## Task statement
The following data is to be repeated exactly, its pictures excluded.

## Information provided
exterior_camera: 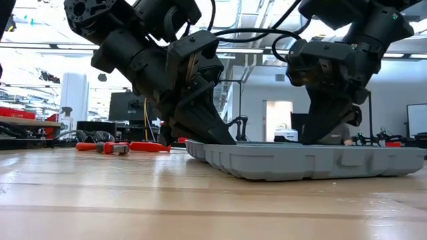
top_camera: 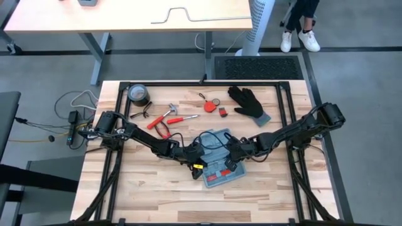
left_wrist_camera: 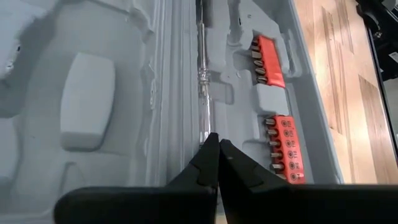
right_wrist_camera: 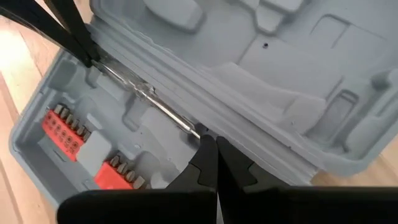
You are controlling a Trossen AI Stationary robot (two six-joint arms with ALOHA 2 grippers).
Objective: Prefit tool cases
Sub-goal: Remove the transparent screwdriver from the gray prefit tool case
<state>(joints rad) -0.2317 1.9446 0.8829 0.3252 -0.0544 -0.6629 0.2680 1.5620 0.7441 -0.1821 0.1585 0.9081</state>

## Solved exercise
exterior_camera: 
top_camera: 
left_wrist_camera: 
right_wrist_camera: 
You are controlling a Trossen AI Stationary robot (two six-joint arms with ALOHA 2 grippers).
Objective: Prefit tool cases
Sub-goal: Remove the transparent screwdriver from the gray prefit tool case
<state>(joints rad) -0.2317 1.9446 0.8829 0.3252 -0.0544 -0.6629 0.2680 1.5620 0.7441 -0.1821 0.1585 0.9081</state>

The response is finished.